▶ _EXERCISE GOAL_:
Among the records below, find the lines with the word "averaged" and copy them.
[Start of Attachment]
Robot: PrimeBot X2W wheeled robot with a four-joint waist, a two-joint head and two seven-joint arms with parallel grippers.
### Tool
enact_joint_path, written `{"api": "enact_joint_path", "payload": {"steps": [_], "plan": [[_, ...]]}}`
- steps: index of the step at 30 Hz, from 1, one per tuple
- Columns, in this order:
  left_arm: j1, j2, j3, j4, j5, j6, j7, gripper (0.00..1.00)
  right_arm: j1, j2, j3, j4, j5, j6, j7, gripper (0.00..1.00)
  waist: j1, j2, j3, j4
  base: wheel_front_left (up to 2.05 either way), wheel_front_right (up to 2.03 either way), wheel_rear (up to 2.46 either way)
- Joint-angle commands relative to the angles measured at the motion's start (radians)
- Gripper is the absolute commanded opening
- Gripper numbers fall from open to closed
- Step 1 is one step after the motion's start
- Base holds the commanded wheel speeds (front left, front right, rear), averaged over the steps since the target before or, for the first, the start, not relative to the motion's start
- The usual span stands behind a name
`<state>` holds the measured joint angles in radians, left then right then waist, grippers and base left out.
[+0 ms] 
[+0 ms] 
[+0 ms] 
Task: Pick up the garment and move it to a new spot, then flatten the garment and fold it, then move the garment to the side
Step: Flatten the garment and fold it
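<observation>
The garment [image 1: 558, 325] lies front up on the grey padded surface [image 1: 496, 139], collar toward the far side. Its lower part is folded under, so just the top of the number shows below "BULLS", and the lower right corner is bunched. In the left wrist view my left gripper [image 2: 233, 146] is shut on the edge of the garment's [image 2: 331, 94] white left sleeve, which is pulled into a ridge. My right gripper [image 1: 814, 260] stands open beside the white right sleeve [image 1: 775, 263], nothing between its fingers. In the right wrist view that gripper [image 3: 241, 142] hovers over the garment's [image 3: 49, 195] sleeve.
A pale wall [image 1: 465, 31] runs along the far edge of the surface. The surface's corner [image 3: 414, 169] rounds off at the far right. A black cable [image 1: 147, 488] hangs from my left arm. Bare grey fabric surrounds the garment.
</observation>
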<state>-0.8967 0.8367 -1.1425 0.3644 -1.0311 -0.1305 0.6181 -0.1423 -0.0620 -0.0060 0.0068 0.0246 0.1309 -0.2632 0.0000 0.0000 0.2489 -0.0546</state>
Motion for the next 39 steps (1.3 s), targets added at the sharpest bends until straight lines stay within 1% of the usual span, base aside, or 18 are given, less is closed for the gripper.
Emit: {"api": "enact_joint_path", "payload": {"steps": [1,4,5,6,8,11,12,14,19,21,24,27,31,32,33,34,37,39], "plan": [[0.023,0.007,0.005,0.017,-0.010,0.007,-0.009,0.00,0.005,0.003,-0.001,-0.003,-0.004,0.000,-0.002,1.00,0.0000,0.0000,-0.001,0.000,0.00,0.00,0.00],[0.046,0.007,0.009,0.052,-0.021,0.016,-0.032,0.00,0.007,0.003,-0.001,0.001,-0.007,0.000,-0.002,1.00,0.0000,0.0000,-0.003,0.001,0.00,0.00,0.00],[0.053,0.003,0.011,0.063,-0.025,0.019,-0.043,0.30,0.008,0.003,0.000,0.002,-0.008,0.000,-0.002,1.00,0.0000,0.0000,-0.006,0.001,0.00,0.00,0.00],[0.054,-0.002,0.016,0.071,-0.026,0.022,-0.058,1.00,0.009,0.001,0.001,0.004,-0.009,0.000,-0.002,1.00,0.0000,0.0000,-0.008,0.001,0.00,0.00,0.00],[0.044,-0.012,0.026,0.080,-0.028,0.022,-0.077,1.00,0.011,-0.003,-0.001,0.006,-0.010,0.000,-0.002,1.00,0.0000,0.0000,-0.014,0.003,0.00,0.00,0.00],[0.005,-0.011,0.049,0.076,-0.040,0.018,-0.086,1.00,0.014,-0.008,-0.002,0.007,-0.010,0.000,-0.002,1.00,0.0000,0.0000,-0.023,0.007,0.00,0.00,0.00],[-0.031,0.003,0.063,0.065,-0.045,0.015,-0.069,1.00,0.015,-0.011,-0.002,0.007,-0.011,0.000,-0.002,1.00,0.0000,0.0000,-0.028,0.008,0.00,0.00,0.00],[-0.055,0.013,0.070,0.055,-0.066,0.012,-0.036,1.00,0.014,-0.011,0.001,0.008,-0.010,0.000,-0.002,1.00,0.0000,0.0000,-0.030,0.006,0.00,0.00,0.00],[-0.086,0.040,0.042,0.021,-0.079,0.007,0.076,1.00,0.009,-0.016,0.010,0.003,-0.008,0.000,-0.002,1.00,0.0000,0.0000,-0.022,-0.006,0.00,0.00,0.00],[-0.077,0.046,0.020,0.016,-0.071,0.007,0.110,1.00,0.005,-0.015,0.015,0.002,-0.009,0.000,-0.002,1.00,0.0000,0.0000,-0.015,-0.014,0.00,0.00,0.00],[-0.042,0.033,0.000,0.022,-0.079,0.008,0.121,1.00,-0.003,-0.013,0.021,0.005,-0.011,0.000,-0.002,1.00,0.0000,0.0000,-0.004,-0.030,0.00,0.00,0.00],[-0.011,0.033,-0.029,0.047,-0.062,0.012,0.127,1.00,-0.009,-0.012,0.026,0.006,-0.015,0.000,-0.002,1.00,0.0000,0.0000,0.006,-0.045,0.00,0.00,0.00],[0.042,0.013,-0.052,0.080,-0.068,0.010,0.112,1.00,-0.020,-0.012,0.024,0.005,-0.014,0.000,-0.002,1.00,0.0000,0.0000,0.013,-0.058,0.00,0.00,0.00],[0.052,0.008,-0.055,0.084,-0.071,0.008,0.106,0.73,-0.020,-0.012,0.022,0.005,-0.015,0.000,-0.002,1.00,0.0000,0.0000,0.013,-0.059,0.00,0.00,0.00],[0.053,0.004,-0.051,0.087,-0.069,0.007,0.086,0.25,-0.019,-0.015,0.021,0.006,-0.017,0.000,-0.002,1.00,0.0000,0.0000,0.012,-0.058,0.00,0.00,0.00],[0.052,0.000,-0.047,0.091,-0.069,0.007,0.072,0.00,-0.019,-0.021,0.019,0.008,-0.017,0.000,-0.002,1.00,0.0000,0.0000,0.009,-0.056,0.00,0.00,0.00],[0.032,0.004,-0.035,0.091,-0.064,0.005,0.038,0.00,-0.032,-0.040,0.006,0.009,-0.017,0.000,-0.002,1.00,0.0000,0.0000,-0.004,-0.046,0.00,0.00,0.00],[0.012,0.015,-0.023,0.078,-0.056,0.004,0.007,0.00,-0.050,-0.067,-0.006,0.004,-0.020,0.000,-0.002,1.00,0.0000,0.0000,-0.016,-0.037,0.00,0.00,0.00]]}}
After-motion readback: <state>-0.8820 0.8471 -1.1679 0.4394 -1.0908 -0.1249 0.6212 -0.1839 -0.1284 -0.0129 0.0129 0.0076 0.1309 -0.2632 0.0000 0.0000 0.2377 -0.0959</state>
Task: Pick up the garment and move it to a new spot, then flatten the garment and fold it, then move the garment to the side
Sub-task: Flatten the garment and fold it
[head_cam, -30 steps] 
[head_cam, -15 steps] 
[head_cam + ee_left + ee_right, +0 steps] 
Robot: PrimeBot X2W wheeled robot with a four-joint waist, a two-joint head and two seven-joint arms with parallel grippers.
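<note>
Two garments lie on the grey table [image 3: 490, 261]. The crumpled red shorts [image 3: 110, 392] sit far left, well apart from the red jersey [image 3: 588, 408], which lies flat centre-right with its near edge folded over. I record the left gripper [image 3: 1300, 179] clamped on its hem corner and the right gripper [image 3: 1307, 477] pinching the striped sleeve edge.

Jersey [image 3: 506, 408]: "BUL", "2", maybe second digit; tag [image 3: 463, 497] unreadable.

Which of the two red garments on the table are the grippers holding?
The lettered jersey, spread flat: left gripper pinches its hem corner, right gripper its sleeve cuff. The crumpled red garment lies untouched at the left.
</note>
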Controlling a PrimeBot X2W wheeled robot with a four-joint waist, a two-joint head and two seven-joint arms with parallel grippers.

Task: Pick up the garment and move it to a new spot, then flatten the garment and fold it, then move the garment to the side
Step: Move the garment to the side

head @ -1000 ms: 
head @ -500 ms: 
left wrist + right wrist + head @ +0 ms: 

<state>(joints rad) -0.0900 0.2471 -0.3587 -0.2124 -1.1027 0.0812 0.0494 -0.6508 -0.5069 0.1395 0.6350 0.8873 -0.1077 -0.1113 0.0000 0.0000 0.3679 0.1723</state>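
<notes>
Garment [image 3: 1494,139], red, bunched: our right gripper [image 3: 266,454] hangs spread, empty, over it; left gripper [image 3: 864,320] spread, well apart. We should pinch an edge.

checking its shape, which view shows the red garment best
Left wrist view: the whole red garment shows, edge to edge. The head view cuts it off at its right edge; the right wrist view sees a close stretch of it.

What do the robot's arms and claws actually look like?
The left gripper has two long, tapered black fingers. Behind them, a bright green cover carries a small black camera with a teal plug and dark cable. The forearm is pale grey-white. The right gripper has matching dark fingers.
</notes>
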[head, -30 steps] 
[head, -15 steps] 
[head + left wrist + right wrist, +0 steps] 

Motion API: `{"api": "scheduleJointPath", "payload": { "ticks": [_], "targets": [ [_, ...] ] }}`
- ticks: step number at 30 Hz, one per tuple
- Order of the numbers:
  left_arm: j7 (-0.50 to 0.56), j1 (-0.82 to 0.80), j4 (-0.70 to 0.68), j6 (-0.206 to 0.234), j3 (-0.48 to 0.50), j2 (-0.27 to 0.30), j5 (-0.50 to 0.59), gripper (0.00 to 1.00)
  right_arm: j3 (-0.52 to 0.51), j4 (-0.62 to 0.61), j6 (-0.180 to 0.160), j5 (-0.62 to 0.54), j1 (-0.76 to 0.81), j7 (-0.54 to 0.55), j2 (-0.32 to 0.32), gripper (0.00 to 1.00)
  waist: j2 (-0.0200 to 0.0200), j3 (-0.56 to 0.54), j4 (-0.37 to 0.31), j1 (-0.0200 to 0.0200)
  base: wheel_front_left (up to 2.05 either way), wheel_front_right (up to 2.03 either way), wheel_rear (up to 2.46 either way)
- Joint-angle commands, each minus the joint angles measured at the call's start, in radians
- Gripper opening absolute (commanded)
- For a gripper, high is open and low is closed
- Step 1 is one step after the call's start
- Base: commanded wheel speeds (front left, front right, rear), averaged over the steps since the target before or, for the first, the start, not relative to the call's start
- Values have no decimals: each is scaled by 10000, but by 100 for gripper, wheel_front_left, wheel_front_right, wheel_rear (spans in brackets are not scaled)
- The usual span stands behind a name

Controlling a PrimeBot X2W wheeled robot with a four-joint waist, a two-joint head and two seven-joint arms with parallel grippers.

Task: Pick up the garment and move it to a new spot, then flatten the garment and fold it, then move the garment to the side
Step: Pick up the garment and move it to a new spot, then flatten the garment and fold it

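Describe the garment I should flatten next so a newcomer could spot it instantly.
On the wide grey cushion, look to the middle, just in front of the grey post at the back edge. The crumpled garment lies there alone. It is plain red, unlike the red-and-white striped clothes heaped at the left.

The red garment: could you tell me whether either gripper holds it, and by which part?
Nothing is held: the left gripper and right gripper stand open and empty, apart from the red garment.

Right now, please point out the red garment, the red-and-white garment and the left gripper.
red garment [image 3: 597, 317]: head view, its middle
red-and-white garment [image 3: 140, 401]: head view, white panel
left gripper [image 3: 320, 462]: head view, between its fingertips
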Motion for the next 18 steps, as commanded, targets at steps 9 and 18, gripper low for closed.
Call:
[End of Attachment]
▶ _TASK OUTPUT_:
- Base holds the commanded wheel speeds (front left, front right, rear), averaged over the steps since the target before or, for the first, the start, not relative to the motion's start
- Base: commanded wheel speeds (front left, front right, rear), averaged over the steps since the target before or, for the first, the start, not relative to the call's start

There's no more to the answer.